Hering Bernhard J, Kandaswamy Raja, Ansite Jeffrey D, Eckman Peter M, Nakano Masahiko, Sawada Toshiya, Matsumoto Ippei, Ihm Sung-Hee, Zhang Hui-Jian, Parkey Jamen, Hunter David W, Sutherland David E R
Diabetes Institute for Immunology and Transplantation and Department of Surgery, University of Minnesota, Minneapolis 55455, USA.
JAMA. 2005 Feb 16;293(7):830-5. doi: 10.1001/jama.293.7.830.
Islet allografts from 2 to 4 donors can reverse type 1 diabetes. However, for islet transplants to become a widespread clinical reality, diabetes reversal must be achieved with a single donor to reduce risks and costs and increase the availability of transplantation.
To assess the safety of a single-donor, marginal-dose islet transplant protocol using potent induction immunotherapy and less diabetogenic maintenance immunosuppression in recipients with type 1 diabetes. A secondary objective was to assess the proportion of islet transplant recipients who achieve insulin independence in the first year after single-donor islet transplantation.
DESIGN, SETTING, AND PARTICIPANTS: Prospective, 1-year follow-up trial conducted July 2001 to August 2003 at a single US center and enrolling 8 women with type 1 diabetes accompanied by recurrent hypoglycemia unawareness or advanced secondary complications.
Study participants underwent a primary islet allotransplant with 7271 (SD, 1035) islet equivalents/kg prepared from a single cadaver donor pancreas. Induction immunosuppression was with antithymocyte globulin, daclizumab, and etanercept. Maintenance immunosuppression consisted of mycophenolate mofetil, sirolimus, and no or low-dose tacrolimus.
Safety (assessed by monitoring the severity and duration of adverse events) and efficacy (assessed by studying the recipients' insulin requirements, C-peptide levels, oral and intravenous glucose tolerance results, intravenous arginine stimulation responses, glycosylated hemoglobin levels, and hypoglycemic episodes) associated with the study transplant protocol.
There were no serious, unexpected, or procedure- or immunosuppression-related adverse events. All 8 recipients achieved insulin independence and freedom from hypoglycemia. Five remained insulin-independent for longer than 1 year. Graft failure in 3 recipients was preceded by subtherapeutic sirolimus exposure in the absence of measurable tacrolimus trough levels.

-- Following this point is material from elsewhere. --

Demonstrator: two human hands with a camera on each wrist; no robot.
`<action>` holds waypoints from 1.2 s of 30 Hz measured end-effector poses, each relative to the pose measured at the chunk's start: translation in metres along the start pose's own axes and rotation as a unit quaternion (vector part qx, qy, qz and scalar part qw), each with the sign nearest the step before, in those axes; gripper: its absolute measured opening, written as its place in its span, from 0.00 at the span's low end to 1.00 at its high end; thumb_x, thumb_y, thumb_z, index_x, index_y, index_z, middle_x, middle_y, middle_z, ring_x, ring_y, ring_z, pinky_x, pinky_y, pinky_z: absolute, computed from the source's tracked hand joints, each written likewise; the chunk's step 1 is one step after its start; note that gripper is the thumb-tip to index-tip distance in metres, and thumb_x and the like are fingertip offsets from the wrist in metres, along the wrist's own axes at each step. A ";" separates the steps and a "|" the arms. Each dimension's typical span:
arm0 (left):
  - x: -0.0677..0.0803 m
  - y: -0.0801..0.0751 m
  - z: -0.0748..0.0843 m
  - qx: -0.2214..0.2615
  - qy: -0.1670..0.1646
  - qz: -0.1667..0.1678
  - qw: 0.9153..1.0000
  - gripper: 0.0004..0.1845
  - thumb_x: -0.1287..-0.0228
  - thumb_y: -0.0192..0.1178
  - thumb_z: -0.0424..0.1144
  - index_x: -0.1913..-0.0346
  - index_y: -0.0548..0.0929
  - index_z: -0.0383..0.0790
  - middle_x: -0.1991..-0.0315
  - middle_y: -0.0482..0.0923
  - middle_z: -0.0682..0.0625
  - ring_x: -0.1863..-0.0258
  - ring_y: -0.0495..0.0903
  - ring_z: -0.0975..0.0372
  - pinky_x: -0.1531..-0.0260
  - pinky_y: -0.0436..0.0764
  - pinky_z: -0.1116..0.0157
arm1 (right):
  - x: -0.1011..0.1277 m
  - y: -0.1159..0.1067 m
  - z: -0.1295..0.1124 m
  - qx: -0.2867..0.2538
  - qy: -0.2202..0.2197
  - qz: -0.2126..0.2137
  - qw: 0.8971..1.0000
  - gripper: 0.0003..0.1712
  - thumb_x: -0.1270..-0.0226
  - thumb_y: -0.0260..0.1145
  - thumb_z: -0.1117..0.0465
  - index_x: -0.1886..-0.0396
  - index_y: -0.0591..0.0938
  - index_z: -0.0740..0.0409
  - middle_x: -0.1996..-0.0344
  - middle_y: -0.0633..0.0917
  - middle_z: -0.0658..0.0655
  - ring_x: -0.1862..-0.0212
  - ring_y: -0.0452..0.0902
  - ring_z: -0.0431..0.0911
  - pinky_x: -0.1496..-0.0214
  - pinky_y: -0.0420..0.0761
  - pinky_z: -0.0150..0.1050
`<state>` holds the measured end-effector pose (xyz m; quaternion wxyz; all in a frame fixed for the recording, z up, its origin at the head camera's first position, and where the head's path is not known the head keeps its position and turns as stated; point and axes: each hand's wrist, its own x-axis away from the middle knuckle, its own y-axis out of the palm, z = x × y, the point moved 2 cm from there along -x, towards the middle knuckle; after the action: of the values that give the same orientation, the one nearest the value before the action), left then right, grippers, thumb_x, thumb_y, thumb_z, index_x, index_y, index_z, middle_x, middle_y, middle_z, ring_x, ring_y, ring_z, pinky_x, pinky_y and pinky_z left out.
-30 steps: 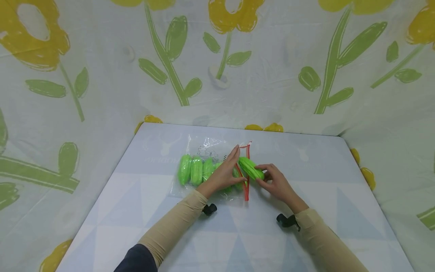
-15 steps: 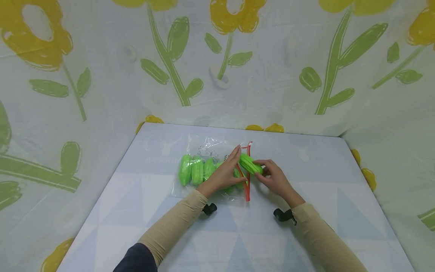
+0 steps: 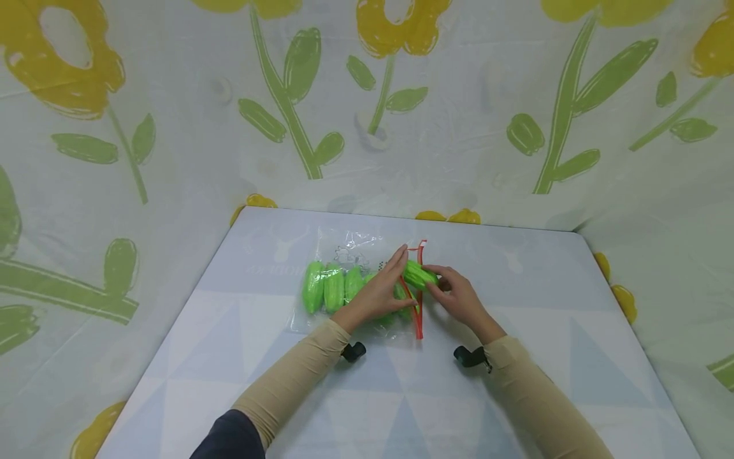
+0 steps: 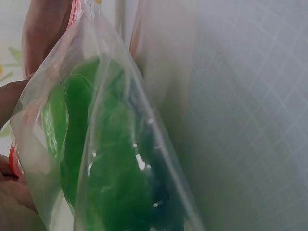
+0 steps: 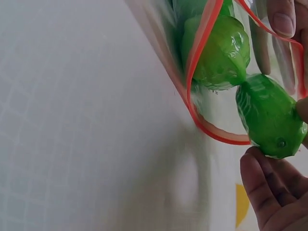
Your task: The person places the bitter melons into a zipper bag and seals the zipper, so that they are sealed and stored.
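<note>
A clear zip bag [image 3: 344, 245] with a red zip rim [image 3: 418, 319] lies on the table and holds several green ridged gourds [image 3: 323, 287]. My left hand [image 3: 390, 284] holds the bag's mouth open, pinching its upper rim. My right hand [image 3: 444, 287] grips one more green gourd [image 3: 420, 275] whose tip sits in the bag's mouth. In the right wrist view this gourd [image 5: 269, 115] crosses the red rim [image 5: 211, 132], next to a gourd inside the bag [image 5: 216, 48]. The left wrist view shows the bag's film [image 4: 120, 91] over the gourds [image 4: 96, 159] up close.
The table [image 3: 516, 268] has a pale blue cover with a triangle pattern. A cloth with yellow flowers and green leaves [image 3: 298, 70] hangs behind and at both sides. Black wrist mounts [image 3: 353, 352] sit under both forearms.
My right hand has carried the green gourd to the left, from just outside the red rim into the bag's mouth. The left hand and the bag have stayed put.
</note>
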<state>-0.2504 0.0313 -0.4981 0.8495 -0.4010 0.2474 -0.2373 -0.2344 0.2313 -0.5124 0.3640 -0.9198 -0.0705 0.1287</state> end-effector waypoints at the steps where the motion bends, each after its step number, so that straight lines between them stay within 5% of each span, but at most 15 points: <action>1: 0.000 0.000 0.000 0.000 0.001 0.000 1.000 0.59 0.51 0.69 0.54 0.26 0.39 0.42 0.26 0.27 0.60 0.28 0.43 0.61 0.36 0.62 0.60 | -0.001 0.001 0.000 -0.004 0.002 0.001 1.000 0.24 0.34 0.60 0.49 0.39 0.72 0.42 0.47 0.77 0.50 0.59 0.77 0.44 0.56 0.80 0.43; 18: 0.000 -0.003 0.002 -0.001 0.008 0.001 1.000 0.58 0.51 0.69 0.53 0.26 0.39 0.41 0.26 0.28 0.59 0.29 0.46 0.61 0.37 0.65 0.61 | -0.004 0.009 0.004 -0.069 0.016 0.030 0.997 0.24 0.36 0.62 0.51 0.44 0.67 0.51 0.45 0.77 0.55 0.52 0.78 0.47 0.51 0.80 0.45; 36: -0.002 -0.001 0.000 -0.008 0.005 0.005 1.000 0.58 0.50 0.69 0.53 0.26 0.40 0.41 0.25 0.31 0.54 0.29 0.48 0.58 0.37 0.64 0.59 | -0.006 0.018 0.008 -0.113 0.022 0.070 0.991 0.24 0.38 0.62 0.46 0.45 0.73 0.48 0.50 0.78 0.49 0.53 0.78 0.45 0.50 0.80 0.43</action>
<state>-0.2517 0.0320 -0.4968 0.8460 -0.4054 0.2558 -0.2335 -0.2418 0.2224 -0.5292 0.2495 -0.9602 -0.0124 0.1250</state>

The tested transplant protocol restored insulin independence and protected against hypoglycemia after single-donor, marginal-dose islet transplantation in 8 of 8 recipients. These results may be related to improved islet engraftment secondary to peritransplant administration of antithymocyte globulin and etanercept. These findings may have implications for the ongoing transition of islet transplantation from clinical investigation to routine clinical care.
来自2至4个供体的胰岛同种异体移植可逆转1型糖尿病。然而,要使胰岛移植成为广泛的临床现实,必须通过单个供体实现糖尿病逆转,以降低风险和成本,并增加移植的可及性。
评估在1型糖尿病患者中使用强效诱导免疫疗法和致糖尿病作用较小的维持性免疫抑制的单供体、边缘剂量胰岛移植方案的安全性。次要目的是评估单供体胰岛移植后第一年实现胰岛素非依赖的胰岛移植受者比例。
设计、地点和参与者:2001年7月至2003年8月在美国一个中心进行的前瞻性1年随访试验,纳入8名伴有反复低血糖无知觉或晚期继发性并发症的1型糖尿病女性。
研究参与者接受了一次胰岛同种异体移植,移植的胰岛来自单一尸体供体胰腺,剂量为7271(标准差,1035)胰岛当量/千克。诱导免疫抑制采用抗胸腺细胞球蛋白、达利珠单抗和依那西普。维持性免疫抑制包括霉酚酸酯、西罗莫司,不使用或使用低剂量他克莫司。
与研究移植方案相关的安全性(通过监测不良事件的严重程度和持续时间进行评估)和疗效(通过研究受者的胰岛素需求、C肽水平、口服和静脉葡萄糖耐量结果、静脉精氨酸刺激反应、糖化血红蛋白水平和低血糖发作进行评估)。
没有严重、意外或与手术或免疫抑制相关的不良事件。所有8名受者均实现了胰岛素非依赖且无低血糖。5名受者保持胰岛素非依赖状态超过1年。3名受者出现移植物失败,之前西罗莫司暴露不足且他克莫司谷浓度不可测。
在8名受者中,所测试的移植方案在单供体、边缘剂量胰岛移植后恢复了胰岛素非依赖并预防了低血糖。这些结果可能与移植前给予抗胸腺细胞球蛋白和依那西普后胰岛植入改善有关。这些发现可能对胰岛移植从临床研究向常规临床护理的持续转变具有启示意义。